Friday, October 22, 2010

Hurricane Season 2010: Tropical Storm Richard (Caribbean Sea/Atlantic)

Tropical Storm Richard Born in the Caribbean, GOES-13, TRMM Watching

Image Credit: NOAA/NASA GOES Project The GOES-13 satellite is watching Tropical Storm Richard work its way through the western Caribbean, and residents of eastern Honduras, Guatemala, Belize and Mexico's Yucatan Peninsula are bracing for its impacts as it is forecast to strengthen to hurricane status this weekend. Richard is going to be a big rainmaker for those countries.

The Geostationary Operational Environmental Satellite called GOES-13 captured a visible image of Tropical Storm Richard at 1732 UTC () on Oct. 22. GOES satellites are managed by NOAA. NASA's GOES Project at NASA's Goddard Space Flight Center in Greenbelt, Md. creates images and animations from the satellite data and created today's image that shows Richard's clouds are already over the Honduras/Nicaragua border as it heads toward Belize for landfall this weekend.

Watches and warnings are already in effect as residents are bracing for Richard's arrival as a hurricane. A hurricane watch is in effect for Honduras from the Nicaragua/Honduras Border westward to Limon, and a tropical storm warning is in effect for Honduras from the Nicaragua/Honduras Border westward to Limon.

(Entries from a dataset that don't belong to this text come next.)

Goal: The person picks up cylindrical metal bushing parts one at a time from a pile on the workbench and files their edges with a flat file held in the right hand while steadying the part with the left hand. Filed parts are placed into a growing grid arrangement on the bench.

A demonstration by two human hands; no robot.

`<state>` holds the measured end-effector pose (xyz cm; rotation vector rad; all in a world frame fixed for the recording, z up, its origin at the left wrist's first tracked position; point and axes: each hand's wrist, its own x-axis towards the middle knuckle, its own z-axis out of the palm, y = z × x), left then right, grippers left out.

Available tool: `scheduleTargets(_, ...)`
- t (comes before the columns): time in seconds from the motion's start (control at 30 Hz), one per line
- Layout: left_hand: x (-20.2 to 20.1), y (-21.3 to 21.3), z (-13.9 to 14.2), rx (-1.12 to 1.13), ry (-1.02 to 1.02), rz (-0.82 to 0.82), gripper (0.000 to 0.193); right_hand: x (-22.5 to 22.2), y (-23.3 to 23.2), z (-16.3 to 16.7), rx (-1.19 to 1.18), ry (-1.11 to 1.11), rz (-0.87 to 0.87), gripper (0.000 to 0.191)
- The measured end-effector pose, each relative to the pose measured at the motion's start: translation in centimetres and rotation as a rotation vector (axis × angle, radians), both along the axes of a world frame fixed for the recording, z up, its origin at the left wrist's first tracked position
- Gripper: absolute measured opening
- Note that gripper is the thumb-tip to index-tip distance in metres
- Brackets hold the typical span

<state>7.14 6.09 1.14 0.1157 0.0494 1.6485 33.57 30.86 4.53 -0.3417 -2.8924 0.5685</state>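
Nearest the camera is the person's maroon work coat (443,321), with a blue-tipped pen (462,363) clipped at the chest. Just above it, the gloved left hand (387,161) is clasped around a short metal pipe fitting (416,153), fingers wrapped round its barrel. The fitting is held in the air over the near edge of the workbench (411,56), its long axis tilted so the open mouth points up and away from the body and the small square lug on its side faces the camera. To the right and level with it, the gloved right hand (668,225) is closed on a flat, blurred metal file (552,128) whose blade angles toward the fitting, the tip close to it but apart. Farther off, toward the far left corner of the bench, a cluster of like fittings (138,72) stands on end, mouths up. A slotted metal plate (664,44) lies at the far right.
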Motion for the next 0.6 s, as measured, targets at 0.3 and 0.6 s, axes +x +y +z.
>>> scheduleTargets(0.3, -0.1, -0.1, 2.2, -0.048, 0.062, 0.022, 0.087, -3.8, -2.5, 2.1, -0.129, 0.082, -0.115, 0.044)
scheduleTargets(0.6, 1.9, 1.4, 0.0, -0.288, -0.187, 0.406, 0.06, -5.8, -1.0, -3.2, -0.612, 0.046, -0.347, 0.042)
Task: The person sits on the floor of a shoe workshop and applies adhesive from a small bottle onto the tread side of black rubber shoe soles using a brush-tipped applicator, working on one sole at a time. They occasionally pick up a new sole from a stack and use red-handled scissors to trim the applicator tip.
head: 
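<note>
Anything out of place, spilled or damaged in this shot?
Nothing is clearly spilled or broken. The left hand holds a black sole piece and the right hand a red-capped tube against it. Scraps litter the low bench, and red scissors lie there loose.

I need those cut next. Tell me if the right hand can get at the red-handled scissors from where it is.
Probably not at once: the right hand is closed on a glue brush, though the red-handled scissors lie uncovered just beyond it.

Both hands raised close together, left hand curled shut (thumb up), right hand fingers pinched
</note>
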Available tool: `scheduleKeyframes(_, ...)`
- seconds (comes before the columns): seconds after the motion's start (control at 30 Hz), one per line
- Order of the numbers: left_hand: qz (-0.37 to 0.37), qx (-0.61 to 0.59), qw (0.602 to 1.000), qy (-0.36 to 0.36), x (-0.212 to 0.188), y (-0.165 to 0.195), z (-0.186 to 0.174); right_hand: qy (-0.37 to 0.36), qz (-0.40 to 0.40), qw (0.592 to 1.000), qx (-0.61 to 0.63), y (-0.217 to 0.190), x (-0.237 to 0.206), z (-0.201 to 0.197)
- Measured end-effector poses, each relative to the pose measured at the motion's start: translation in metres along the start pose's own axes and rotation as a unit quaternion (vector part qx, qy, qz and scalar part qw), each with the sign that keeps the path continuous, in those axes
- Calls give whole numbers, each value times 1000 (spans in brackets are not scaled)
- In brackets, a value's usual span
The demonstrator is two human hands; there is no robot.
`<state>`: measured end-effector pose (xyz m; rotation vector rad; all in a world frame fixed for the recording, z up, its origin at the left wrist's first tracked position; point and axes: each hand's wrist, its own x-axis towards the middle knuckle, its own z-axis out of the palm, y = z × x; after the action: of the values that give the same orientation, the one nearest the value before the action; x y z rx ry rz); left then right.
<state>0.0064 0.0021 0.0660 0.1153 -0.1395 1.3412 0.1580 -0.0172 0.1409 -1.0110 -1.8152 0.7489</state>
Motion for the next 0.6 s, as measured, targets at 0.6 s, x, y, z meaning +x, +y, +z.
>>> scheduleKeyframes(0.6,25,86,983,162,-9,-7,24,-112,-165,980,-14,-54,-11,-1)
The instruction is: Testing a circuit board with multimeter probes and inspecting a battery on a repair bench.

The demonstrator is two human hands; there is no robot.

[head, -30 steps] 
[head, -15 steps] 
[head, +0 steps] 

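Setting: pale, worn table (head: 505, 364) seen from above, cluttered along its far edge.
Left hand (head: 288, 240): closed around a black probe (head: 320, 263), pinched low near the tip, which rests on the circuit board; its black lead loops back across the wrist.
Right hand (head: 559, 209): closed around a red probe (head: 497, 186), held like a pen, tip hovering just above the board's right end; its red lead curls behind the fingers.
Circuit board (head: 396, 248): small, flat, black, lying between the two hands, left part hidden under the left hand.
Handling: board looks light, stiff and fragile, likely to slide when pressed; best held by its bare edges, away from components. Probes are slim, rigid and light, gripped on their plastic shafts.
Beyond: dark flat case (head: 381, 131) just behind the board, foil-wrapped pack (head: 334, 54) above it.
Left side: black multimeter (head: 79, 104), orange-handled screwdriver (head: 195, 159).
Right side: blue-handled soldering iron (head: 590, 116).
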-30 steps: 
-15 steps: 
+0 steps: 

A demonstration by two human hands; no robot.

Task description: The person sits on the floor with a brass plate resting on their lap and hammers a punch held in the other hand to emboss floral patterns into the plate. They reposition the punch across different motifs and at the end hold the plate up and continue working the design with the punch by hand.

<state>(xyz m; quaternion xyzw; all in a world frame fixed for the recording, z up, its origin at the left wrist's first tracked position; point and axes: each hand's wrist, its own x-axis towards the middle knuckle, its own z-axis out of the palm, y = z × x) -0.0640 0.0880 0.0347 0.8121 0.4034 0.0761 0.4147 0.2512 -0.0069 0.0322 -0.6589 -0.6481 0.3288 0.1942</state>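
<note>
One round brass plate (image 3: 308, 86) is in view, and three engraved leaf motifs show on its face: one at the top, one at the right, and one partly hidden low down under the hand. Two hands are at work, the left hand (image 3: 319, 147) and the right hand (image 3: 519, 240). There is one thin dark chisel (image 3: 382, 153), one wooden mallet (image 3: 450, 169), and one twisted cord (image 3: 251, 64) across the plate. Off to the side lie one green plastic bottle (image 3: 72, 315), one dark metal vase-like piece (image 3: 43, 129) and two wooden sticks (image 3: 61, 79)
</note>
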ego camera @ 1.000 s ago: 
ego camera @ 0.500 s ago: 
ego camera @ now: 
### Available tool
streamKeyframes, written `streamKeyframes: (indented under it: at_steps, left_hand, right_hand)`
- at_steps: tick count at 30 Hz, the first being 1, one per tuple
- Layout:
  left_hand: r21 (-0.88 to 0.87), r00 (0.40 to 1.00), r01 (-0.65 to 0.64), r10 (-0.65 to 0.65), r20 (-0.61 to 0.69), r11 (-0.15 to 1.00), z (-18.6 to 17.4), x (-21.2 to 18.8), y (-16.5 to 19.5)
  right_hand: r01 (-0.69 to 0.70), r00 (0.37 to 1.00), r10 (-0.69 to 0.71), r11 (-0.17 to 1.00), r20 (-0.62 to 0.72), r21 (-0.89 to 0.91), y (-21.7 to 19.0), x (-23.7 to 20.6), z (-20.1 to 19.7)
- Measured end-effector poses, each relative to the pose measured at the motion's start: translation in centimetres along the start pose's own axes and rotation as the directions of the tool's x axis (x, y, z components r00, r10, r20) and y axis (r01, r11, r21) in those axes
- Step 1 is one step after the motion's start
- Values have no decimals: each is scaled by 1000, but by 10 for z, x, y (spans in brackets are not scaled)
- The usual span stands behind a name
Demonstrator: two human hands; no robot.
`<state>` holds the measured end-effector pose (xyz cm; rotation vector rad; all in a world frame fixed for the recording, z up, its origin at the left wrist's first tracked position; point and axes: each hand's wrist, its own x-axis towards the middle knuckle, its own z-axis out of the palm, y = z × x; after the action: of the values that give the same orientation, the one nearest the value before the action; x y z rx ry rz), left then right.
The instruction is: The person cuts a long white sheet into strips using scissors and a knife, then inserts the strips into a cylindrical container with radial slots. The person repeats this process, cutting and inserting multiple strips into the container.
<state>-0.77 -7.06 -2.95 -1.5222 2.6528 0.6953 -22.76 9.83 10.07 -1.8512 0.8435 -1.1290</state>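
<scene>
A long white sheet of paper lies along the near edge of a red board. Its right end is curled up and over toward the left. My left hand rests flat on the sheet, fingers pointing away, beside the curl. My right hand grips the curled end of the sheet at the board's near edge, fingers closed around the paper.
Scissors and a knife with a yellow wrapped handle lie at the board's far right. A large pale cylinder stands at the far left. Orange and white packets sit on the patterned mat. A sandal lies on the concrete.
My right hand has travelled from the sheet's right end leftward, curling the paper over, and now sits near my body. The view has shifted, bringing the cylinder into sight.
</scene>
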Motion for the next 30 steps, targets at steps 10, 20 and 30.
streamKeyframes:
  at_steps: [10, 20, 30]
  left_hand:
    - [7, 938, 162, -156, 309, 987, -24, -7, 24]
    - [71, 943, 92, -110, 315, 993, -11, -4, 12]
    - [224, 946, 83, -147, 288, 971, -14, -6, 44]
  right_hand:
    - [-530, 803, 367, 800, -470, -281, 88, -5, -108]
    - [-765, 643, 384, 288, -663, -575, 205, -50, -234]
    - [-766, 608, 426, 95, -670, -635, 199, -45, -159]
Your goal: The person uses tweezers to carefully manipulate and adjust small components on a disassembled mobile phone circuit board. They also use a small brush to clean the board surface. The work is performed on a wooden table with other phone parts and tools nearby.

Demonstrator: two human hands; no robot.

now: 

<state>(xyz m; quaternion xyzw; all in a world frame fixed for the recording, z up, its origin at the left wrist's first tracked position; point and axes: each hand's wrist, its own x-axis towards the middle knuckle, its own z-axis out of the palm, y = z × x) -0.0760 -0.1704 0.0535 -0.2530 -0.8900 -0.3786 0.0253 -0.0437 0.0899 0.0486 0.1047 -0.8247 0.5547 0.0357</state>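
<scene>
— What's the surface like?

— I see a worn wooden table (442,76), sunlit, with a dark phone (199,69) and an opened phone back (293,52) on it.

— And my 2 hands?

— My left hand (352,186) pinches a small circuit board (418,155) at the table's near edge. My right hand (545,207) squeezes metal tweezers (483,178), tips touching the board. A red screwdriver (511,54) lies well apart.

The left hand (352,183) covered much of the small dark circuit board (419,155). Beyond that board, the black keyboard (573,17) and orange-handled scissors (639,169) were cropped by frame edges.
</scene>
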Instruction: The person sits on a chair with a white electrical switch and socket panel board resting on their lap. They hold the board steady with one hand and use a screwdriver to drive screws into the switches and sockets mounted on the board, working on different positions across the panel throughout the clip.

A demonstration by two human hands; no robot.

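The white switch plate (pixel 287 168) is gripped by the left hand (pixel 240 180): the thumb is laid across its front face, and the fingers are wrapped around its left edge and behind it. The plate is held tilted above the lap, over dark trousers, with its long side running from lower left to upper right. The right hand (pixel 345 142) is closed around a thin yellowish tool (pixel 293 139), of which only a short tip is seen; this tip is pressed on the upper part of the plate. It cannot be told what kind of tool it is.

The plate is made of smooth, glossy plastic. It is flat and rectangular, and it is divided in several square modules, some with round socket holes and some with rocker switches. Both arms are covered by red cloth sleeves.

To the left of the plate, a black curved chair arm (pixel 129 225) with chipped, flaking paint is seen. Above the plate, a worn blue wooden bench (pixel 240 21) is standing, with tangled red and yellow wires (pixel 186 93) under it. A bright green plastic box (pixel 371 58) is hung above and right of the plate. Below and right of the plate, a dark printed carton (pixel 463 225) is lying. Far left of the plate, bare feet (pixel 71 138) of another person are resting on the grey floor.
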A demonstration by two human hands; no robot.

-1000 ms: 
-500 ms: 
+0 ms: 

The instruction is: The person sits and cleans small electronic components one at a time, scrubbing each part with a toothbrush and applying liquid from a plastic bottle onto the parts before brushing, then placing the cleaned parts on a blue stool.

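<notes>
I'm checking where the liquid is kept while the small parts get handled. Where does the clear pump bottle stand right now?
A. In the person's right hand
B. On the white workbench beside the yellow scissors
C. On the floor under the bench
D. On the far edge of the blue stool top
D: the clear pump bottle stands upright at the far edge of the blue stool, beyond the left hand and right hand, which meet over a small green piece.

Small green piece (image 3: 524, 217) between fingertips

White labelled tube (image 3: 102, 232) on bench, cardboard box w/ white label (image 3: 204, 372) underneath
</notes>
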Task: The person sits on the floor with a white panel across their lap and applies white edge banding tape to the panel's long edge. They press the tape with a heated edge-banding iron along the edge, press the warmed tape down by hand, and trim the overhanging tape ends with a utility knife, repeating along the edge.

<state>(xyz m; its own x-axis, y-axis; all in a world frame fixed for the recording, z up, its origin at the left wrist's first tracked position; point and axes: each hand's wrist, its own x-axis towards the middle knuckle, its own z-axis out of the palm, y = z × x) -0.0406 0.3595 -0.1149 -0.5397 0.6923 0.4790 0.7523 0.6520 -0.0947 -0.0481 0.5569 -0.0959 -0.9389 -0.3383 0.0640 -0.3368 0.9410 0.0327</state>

At on Oct. 22, Richard was still a tropical storm with maximum sustained winds near 40 mph, but he is expected to intensify in the warm waters of the western Caribbean before he makes landfall. Richard's center is located about 140 miles east-northeast of Cabo Gracias a Dios on the Nicaragua/Honduras border, near 15.8 North and 81.3 West. It is moving west at 3 mph and has a minimum central pressure of 1006 millibars.

Richard is expected to be a big rainmaker, with maximum storm totals between 5 and 7 inches. With this amount of rain, flash flooding and mudslides are possible. Winds will pick up as Richard continues its slow crawl to land. Northeastern Honduras can expect tropical storm conditions late Saturday.